Within the material below, count every line with the string "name". Give no more than the number.

○ ○ ○ ○ ○ ○ ○

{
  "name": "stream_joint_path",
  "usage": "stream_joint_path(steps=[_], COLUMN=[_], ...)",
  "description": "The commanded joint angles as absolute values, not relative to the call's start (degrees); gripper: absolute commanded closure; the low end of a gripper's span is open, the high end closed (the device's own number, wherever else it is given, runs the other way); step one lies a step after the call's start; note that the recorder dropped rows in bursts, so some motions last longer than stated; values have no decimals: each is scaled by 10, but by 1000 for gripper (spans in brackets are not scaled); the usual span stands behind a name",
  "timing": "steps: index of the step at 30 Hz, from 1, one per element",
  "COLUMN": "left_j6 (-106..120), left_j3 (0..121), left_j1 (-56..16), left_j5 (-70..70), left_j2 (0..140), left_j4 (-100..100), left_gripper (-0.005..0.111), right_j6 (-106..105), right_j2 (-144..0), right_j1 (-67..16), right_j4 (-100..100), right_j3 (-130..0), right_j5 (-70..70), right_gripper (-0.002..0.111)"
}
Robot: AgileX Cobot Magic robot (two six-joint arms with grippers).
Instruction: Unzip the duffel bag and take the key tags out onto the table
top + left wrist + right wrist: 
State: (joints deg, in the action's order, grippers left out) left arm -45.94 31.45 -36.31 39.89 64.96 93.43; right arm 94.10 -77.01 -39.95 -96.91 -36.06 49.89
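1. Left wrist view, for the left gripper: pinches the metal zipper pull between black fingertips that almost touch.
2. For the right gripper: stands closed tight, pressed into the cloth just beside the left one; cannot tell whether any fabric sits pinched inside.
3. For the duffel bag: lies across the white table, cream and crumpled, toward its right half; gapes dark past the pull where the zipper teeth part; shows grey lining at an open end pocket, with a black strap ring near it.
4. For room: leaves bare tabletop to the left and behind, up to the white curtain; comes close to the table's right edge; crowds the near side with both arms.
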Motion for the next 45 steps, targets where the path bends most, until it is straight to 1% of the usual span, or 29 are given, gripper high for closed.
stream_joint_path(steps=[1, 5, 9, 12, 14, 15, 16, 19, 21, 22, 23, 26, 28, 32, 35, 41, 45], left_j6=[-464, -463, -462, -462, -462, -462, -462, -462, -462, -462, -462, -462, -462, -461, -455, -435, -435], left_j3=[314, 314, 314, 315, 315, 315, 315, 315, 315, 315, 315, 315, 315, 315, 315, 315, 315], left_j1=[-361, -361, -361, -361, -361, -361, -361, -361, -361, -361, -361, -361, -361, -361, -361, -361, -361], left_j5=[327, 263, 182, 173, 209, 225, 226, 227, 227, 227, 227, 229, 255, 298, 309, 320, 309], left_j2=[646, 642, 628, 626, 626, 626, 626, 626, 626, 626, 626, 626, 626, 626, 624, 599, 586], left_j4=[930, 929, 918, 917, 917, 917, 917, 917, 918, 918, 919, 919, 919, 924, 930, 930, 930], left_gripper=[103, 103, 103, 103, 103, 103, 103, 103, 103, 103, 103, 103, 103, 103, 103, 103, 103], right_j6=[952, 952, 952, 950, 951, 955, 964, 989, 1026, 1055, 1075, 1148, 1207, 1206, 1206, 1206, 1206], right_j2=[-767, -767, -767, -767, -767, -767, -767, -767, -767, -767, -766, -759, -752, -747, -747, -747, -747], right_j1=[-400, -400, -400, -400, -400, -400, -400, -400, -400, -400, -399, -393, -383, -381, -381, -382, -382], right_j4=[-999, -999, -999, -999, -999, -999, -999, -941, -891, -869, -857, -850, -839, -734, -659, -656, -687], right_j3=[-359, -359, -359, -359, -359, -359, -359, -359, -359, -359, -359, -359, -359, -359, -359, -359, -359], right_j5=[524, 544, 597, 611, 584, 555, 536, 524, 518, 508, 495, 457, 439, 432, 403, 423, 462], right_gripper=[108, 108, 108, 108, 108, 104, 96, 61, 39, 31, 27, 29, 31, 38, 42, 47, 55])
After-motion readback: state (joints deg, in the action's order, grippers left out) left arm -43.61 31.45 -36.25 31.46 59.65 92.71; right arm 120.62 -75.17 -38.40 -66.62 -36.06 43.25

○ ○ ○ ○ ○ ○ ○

_Worked solution_
2